One difference to note, at this stage in knowledge and learning, and being able to see the output.

  • In the Chrome Dev Tools Console, one can type the name of a variable to call it, and after pressing the return key, the Console will display the value of that variable.
  • When writing code in Atom, simply typing the name of a variable will not result in showing the human the value of the variable. Two steps need to be taken:
    1. Instruct the program to print out the value of the variable. console.log(depositPaid) is an example of a console.log statement that will print out the value of the depositPaid variable.
    2. Run the code. In the Terminal, while navigated to the directory that the file containing the code you want to run, run node filename.js. And console.log statements should print out.
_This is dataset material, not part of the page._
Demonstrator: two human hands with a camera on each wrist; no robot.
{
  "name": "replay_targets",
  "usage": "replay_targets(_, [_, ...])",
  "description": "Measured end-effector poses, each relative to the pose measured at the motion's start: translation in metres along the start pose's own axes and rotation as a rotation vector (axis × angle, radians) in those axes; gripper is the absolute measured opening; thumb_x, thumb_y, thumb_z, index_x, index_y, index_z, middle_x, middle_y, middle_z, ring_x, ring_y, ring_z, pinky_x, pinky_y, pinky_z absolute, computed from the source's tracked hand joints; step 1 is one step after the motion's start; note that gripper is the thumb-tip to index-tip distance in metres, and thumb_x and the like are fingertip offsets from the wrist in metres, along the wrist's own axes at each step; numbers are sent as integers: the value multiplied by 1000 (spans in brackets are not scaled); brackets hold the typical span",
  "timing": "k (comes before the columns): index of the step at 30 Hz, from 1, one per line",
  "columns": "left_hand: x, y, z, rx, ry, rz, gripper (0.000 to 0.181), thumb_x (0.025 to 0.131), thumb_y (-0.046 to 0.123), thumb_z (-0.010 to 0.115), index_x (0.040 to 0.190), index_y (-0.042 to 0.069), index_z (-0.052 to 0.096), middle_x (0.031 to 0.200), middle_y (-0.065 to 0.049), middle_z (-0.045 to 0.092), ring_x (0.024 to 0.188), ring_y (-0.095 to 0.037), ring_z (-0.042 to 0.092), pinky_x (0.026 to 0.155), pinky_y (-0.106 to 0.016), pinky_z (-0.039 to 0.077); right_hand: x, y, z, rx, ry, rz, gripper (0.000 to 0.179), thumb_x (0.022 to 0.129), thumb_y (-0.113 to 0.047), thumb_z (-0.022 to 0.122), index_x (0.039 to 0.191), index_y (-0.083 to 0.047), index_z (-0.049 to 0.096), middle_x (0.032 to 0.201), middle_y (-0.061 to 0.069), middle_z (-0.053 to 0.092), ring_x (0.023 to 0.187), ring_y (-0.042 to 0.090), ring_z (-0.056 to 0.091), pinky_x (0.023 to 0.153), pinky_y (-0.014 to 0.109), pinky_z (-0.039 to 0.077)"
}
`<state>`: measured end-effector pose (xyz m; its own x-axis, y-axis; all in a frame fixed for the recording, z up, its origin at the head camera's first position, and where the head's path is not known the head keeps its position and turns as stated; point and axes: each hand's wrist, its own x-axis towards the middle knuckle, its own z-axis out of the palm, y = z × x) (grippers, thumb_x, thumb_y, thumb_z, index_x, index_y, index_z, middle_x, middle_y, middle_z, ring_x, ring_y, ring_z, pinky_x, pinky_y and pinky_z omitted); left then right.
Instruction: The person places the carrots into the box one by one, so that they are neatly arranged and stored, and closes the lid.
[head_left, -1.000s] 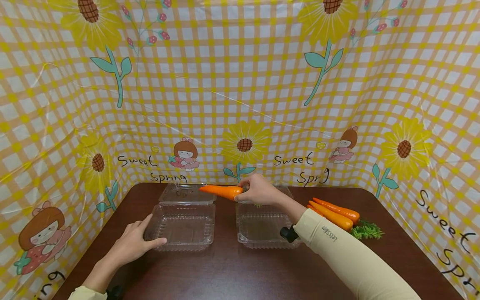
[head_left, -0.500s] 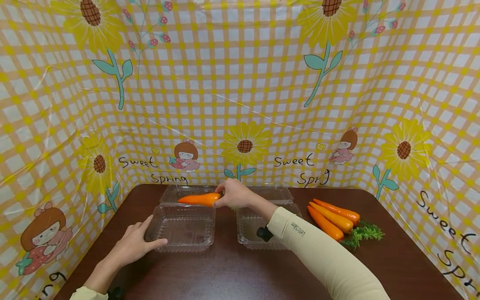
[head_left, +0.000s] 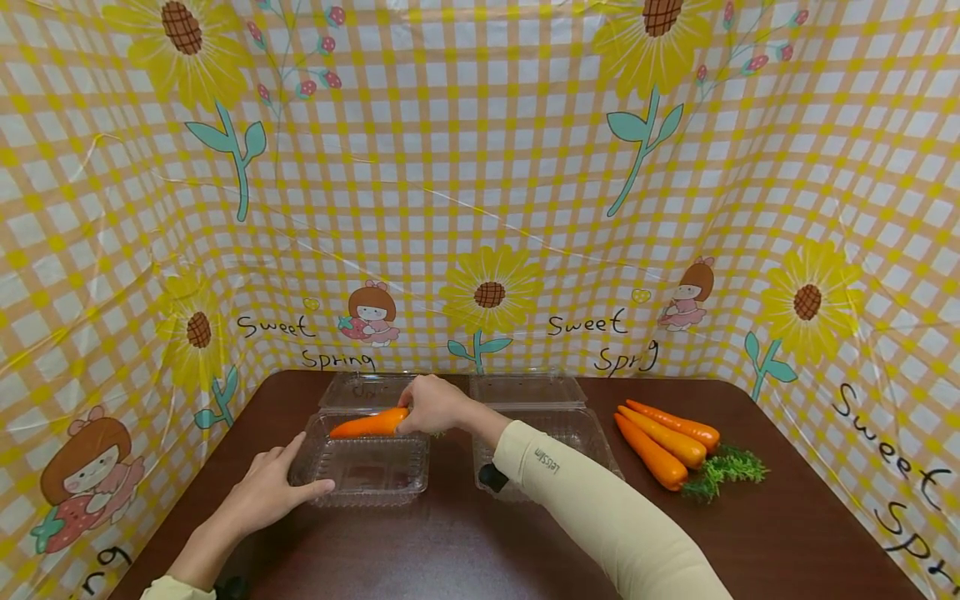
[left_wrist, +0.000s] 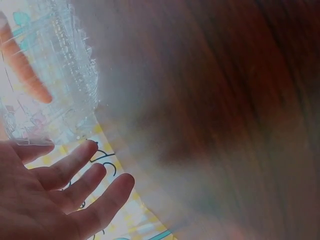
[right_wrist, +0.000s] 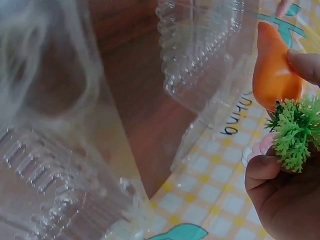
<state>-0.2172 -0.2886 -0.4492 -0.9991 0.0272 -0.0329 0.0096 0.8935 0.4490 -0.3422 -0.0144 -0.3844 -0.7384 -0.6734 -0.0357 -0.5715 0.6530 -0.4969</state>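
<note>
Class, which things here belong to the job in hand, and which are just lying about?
Part of the job: held carrot, right hand, left hand, left clear container; probably the right clear container and three carrots at right.

Probably just surroundings: table, patterned cloth.

a screened booth: a yellow-checked sheet (head_left: 442,150) printed with sunflowers (head_left: 490,294) and "sweet spring" lettering (head_left: 587,323) walls in the dark worktop (head_left: 450,546) behind and on both sides; the wider setting cannot be told.
</note>
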Motion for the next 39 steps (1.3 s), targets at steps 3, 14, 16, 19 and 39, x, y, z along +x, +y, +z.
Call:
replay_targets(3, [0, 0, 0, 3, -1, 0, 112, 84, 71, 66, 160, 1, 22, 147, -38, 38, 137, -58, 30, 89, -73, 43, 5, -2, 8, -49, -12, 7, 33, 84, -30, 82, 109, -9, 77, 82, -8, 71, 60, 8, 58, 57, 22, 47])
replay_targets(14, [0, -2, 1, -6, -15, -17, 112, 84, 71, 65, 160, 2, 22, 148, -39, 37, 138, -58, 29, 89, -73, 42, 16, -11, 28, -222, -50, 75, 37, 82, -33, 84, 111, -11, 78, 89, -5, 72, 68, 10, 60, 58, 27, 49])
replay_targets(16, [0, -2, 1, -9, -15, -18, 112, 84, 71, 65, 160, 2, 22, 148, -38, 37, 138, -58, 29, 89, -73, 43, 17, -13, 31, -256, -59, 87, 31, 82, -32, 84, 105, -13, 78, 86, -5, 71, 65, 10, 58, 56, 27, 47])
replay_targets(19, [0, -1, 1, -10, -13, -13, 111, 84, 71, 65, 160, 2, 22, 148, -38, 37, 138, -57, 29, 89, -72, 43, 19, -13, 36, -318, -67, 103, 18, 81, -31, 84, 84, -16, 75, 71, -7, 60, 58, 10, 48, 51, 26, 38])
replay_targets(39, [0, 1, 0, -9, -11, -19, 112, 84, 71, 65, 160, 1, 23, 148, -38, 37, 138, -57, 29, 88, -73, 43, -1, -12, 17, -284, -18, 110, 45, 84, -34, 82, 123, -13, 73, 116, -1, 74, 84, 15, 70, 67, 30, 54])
Additionally, any errors in the code may produce an error message at this time. The Check For Understanding will provide a practice opportunity for this section.

Check For Understanding

Complete this CFU after you’ve done the live GitHub lesson.

Use everything you’ve learned with Atom, Git, GitHub, Data Types and variables, complete this challenge:

  1. Create a new directory called variablePractice.
  2. Inside that directory, create a file called variables.js.
  3. Initialize git inside of the directory.
  4. Commit your work (Think about what message should you use here).
  5. Go to GitHub and create a repository with the same name - variablePractice.
  6. Push your local directory to GitHub by following the instructions.
  7. In your variables.js file, add a few variables that are assigned to Strings.
  8. In your variables.js file, add a few variables that are assigned to Numbers.
  9. In your variables.js file, add a few variables that are assigned to Booleans.
  10. Commit your work.
  11. In your variables.js file, use string interpolaltion to write a sentence, using one of the variables that stores a String.
  12. Commit your work.
  13. In your variables.js file, leave the original String variables as declared, but add some code to reassign them to different values.
  14. Write several console.log statements.
  15. NEW Run your code by going to the Terminal and running node variables.js - make sure you are inside the variablePractice directory when doing so.
  16. Commit your work.
  17. Push your changes to GitHub.

Please submit the link to your GitHub repository in the submission form.